Nonostante la malattia che lo distruggeva giorno dopo giorno, il papà ci obbligava a dormire con lui – e a giocare durante le ore di luce sul suo letto. Forse desiderava che ci ammalassimo anche io e mia sorella, che morissimo con lui. O forse riteneva che la crescita si ottiene attraversando la malattia – ci forniva l’antidoto per varcare il male.
Le sole volte che il papà si alzava dal letto era per preparare il biberon a mia sorella. Scaldava l’infuso di finocchio, che versava dentro la piccola bottiglia di plastica. Addolciva la bevanda con una sfera di miele, bella come la guancia di un angelo. Tornava al letto con il biberon giallo tra le mani, che sembrava una lanterna, e mio padre il creatore del fuoco.”.

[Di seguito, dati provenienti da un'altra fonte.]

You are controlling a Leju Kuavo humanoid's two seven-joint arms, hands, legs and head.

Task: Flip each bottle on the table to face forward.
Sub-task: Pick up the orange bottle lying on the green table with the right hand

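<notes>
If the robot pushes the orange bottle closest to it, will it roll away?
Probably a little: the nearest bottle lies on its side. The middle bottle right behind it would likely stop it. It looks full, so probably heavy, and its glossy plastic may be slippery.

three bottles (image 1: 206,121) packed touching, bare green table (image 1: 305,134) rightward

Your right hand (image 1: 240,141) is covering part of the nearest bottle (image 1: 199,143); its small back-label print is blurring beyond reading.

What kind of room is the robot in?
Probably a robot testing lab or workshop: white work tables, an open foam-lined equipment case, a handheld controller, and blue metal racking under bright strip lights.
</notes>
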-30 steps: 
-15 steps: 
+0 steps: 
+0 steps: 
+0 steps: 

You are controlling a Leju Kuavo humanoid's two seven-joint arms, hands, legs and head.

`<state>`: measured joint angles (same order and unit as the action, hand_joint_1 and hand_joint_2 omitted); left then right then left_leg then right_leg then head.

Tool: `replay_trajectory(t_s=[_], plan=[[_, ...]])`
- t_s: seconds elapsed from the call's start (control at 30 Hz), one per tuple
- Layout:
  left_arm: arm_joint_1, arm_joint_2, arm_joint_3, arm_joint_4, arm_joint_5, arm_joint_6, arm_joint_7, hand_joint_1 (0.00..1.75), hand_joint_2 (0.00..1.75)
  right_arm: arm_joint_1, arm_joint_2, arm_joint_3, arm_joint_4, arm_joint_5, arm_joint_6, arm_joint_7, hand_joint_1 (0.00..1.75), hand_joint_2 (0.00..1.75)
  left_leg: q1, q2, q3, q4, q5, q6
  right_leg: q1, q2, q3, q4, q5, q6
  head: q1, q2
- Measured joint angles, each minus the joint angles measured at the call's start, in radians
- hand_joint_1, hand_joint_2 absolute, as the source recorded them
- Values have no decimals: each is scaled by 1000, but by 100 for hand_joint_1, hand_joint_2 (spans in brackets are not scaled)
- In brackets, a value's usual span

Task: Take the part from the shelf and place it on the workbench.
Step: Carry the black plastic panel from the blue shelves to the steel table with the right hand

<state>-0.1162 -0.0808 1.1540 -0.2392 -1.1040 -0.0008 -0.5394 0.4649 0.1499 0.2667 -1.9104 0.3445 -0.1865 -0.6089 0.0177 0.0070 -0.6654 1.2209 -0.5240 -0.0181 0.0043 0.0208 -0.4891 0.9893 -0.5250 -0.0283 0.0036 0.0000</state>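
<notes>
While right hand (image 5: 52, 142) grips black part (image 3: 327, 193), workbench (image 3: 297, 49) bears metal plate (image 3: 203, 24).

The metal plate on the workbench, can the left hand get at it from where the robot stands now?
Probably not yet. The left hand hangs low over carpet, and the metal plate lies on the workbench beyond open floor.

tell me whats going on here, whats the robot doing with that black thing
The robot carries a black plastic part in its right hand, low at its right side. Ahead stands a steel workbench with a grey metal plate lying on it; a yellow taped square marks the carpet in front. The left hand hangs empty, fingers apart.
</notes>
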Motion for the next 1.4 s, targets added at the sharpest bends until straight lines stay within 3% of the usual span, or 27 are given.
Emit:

Quest’ultimo capoverso è stupendo e possiamo senza turbamenti immaginare che mentre il suo l’autore lo scriveva, gli scivolavano via le parole dalla penna o dai tasti, in stato di grazia.
Cioè a dire che, se vuoi davvero esprimere qualcosa, e hai quel quid per riuscire a farlo bene, evidentemente, la bellezza della frase ti viene di conseguenza. Se ti spremi le meningi per trovare la bellezza e perdi di vista ciò che vuoi dire (sperando che ci sia), il tuo ipotetico talento è già gettato alle ortiche del ridicolo.
E tutto il mio articolo per dire alla fine che senz’altro è molto più facile criticare un brutto libro che cercare di scriverne uno decente. E questo lo ricordo soprattutto a me stessa.